NBA já começa a pensar em cancelar a temporada

Aumento de número de casos de covid-19 nos Estados Unidos deixa comissários com pouca esperança no regresso da competição. As discussões já passam por saber como atenuar os graves prejuízos financeiros se a decisão for esta.

Desde que a NBA foi suspensa a 12 de março, depois de ser conhecido que Rudy Gobert, dos Utah Jazz, estava infetado, os responsáveis da maior e mais mediática competição de basquetebol do mundo começaram a estudar para poder em finalizar a competição. De encurtar os play-off, a jogar no verão, até concentrar todos os jogos na mesma cidade, tudo foi equacionado. Mas agora o cenário é diferente. Perante a pandemia de covid-19 e os milhares de casos que surgem diariamente nos Estados Unidos, o cenário é totalmente diferente. E as altas cúpulas da NBA já começam a estudar em cancelar de vez a competição.
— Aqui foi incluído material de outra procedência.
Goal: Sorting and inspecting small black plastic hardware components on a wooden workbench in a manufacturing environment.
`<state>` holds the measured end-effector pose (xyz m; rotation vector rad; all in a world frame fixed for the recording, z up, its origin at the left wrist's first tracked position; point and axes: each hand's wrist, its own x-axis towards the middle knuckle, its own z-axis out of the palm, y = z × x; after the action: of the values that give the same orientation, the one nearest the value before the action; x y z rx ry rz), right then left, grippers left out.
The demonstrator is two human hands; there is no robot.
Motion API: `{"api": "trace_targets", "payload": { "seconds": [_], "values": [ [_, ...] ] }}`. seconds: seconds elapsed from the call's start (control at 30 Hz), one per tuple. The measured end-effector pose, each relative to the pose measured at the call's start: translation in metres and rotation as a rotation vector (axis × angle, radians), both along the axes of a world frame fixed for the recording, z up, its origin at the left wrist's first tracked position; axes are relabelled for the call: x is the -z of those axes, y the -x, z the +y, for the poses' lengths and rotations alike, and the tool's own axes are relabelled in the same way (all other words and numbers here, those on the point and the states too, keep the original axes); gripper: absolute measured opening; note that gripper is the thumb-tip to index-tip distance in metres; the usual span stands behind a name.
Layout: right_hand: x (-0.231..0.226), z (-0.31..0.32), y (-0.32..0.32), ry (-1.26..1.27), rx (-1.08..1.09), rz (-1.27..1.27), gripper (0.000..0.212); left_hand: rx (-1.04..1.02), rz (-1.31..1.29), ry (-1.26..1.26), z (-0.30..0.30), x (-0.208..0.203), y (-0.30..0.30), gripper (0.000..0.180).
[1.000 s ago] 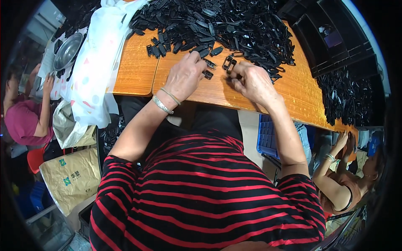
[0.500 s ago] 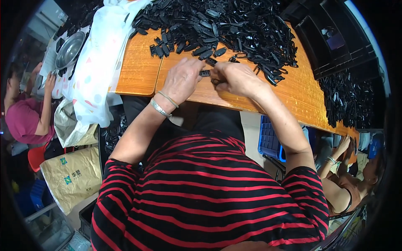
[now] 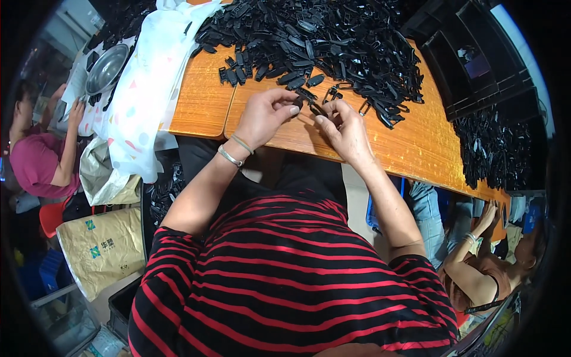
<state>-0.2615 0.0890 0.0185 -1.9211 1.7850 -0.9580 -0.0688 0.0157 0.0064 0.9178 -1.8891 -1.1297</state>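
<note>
Near the front edge of the wooden table, my left hand pinches a small black plastic piece between thumb and forefinger. My right hand, thumb and fingers closed, grips another slim black plastic piece. The two pieces are very close together; whether they touch I cannot tell. Just beyond my fingers lie a few loose black pieces, one of them an open frame-like part. A large heap of similar black plastic parts spreads behind them.
White dotted plastic sheeting covers the left side, with a metal bowl past it. A black crate stands at the right beside a second heap. One person works at left, another at right.
My right hand has turned over and shifted slightly right, so its thumb now shows. My left hand has rotated, its thumb coming into view. At right, a pair of jeans has come into view.
</note>
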Motion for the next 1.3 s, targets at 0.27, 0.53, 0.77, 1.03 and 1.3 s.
{"api": "trace_targets", "payload": {
  "seconds": [0.27,0.53,0.77,1.03,1.3],
  "values": [
    [0.005,0.002,-0.026,0.133,0.059,-0.317,0.020,0.087,0.435,-0.421,0.008,-0.002,0.001,0.026],
    [0.003,-0.001,-0.034,0.260,0.022,-0.250,0.019,0.082,0.471,-0.407,0.013,-0.001,-0.003,0.025],
    [0.007,0.005,-0.045,0.339,0.030,-0.182,0.027,0.081,0.518,-0.397,0.029,0.004,0.003,0.027],
    [0.016,0.010,-0.063,0.298,0.100,-0.343,0.046,0.110,0.538,-0.323,0.040,-0.004,-0.002,0.021],
    [0.007,0.016,-0.095,0.248,-0.107,-0.473,0.039,0.089,0.533,-0.272,0.046,-0.016,-0.024,0.028]
  ]
}}
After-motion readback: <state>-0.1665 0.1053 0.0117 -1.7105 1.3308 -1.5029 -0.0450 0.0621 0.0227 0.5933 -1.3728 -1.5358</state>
A informação é de Brian Windhorst, jornalista da ESPN e especialista da NBA, que garante que nas últimas reuniões entre altos quadros da modalidade e o sindicato dos jogadores o tema das conversas não tem sido como reiniciar a competição, mas sim a melhor forma de a cancelar com o menos impacto possível, sobretudo a nível financeiro. Os prejuízos atuais já ascendem a muitos milhões de dólares, mas a interrupção definitiva podia multiplicar os prejuízos, devido à ausência de receitas televisivas, de patrocinadores e de bilheteira.

A NBA olha agora para o exemplo da China, o gigante asiático onde começou a pandemia de covid-19. Nas últimas semanas, o país começou a voltar à normalidade, mas as competições de basquetebol continuam paradas, apesar das várias pressões que existiram para a CBA fosse retomada em abril, a competição foi novamente adiada para maio.

No melhor dos cenários, e seguindo o exemplo do que se está a passar na China, a NBA poderia eventualmente regressar em finais de junho, o que obrigatoriamente faria com que a maioria dos jogos se desenrolasse durante o verão. Isto seria na visão mais otimista, porque neste momento os Estados Unidos são o país mais afetado do mundo, com mais de 300.000 infetados e com mais de 8000 mortes registadas.

Ou seja, as previsões não são nada animadoras para o futuro da NBA e dos desportos em geral nos Estados Unidos. E inclusivamente já houve até uma reunião neste sábado entre o presidente Donald Trump e os principais comissários das diversas ligas profissionais do desporto norte-americano. Mas pouco se soube das conclusões da reunião, apenas que Trump elogiou a forma como a maioria dos comissários estão a tratar do assunto e que encorajou os chefes a darem todo o apoio aos atletas.